The Mudcat Café TM
Thread #74572   Message #1301741
Posted By: freda underhill
20-Oct-04 - 10:37 AM
Thread Name: BS: Is George Bush Insane?
Subject: RE: BS: Is George Bush Insane?
George Bush: Radical Perhaps, But Certainly Not Conservative
by Jonathan Mendelson

George Bush often calls himself a conservative, but to an increasing number of Republicans and conservatives, he is no such thing. He certainly is a social conservative, putting faith over science in opposing increased stem cell research that probably will save lives and signing an abortion bill that failed to include an exception in the case of danger to the mother's life. Still, in many other areas, chiefly economic policy, foreign policy, and civil liberties, he has hardly been conservative, and in some cases he has been quite radical. For this reason, several prominent conservatives, including Pat Buchanan, who ran for the Republican Presidential nomination in 2000, and former Congressman Bob Barr (R–Ga.) have started abandoning Bush's sinking ship, and other conservatives, including George H.W. Bush's national security advisor Brent Scowcroft and many Senate Republicans, have been vocal about their opposition to many of the President's policies.

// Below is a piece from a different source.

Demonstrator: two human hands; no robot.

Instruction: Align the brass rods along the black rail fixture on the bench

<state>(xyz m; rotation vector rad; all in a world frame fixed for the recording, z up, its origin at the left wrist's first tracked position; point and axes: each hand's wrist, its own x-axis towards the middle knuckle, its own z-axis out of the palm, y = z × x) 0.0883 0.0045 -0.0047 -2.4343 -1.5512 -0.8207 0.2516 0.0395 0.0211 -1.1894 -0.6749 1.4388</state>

It's not hard to see why conservatives have been abandoning Bush en masse. Economically, Bush inherited an economy that under the Clinton years created 22 million well-paying jobs, lifted millions out of poverty into a flourishing middle class, and created a ten-year $5.6 trillion surplus. He could have followed the Clinton model of fiscal responsibility, limiting government growth, paying down the debt, and creating jobs at home. Instead, he has pursued reckless and gigantic tax cuts for the rich, while at the same time signing Republican bills from Congress that have produced enormous increases in nondefense discretionary spending, and a Medicare bill that created a $540 billion giveaway to drug companies without actually improving prescription drug coverage for seniors. Conservatives have often supported tax cuts, but without equivalent cuts in government spending, this shifts the debt to future generations and increases the threat of a fiscal crisis in future years. Bush promised that his economic policies would reduce the national debt and create six million jobs, but with Republicans controlling Congress and the White House, and Bush failing to veto a single bill, he is seven million jobs short on his promise, according to the payroll survey, and we have annual deficits of half a trillion dollars that are on the increase, thanks to his radical policies.

Bush in 2000 promised a "humble" foreign policy, saying that "if we're an arrogant nation, they'll resent us; if we're a humble nation, but strong, they'll welcome us." Instead of following through on his promises, Bush has abandoned the multilateral approach of his father, of Bill Clinton, and of many decades of American Presidents who utilized international institutions and large coalitions in order to enhance America's power in the world and advance her interests. Bush could have worked closely with allies in order to effectively confront the growing nuclear threats of Iran and North Korea, as well as to secure loose uranium and confront terrorists. He has instead pursued radical policies that ignore and alienate our allies, and his foreign policy has been directed by a small group of neoconservatives who have radical notions of using military force to create a new American empire, all the while ignoring the real threats that America faces and engaging in a war of discretion that national security analysts say undermined the war on terror.

On civil liberties, George Bush and John Ashcroft have repeatedly undermined and attacked core American values that are codified in the Constitution in order to increase the power of government, under the guise of the War on Terror. It is true that America faces historic threats, and after September 11 law enforcement certainly did need to be improved, but detaining American citizens indefinitely without the right to a lawyer or trial, torturing people in Iraqi prisons, conducting "sneak and peek" searches, getting lists of what people have been checking out of libraries without

probable cause to suspect a crime, and talking about delaying elections are not ways to strengthen our country. There are plenty of ways we can keep our country safe without violating our civil rights and Constitution, but unfortunately the Bush administration has violated our rights, while failing to inspect 95 percent of containers that enter our ports, failing to confront Saudi Arabia over its terrorist connections, failing to prevent Pakistan from sharing nuclear secrets with Iran, failing to provide adequate funding for homeland security, failing to stop North Korea from acquiring nuclear weapons, and failing to secure loose uranium abroad.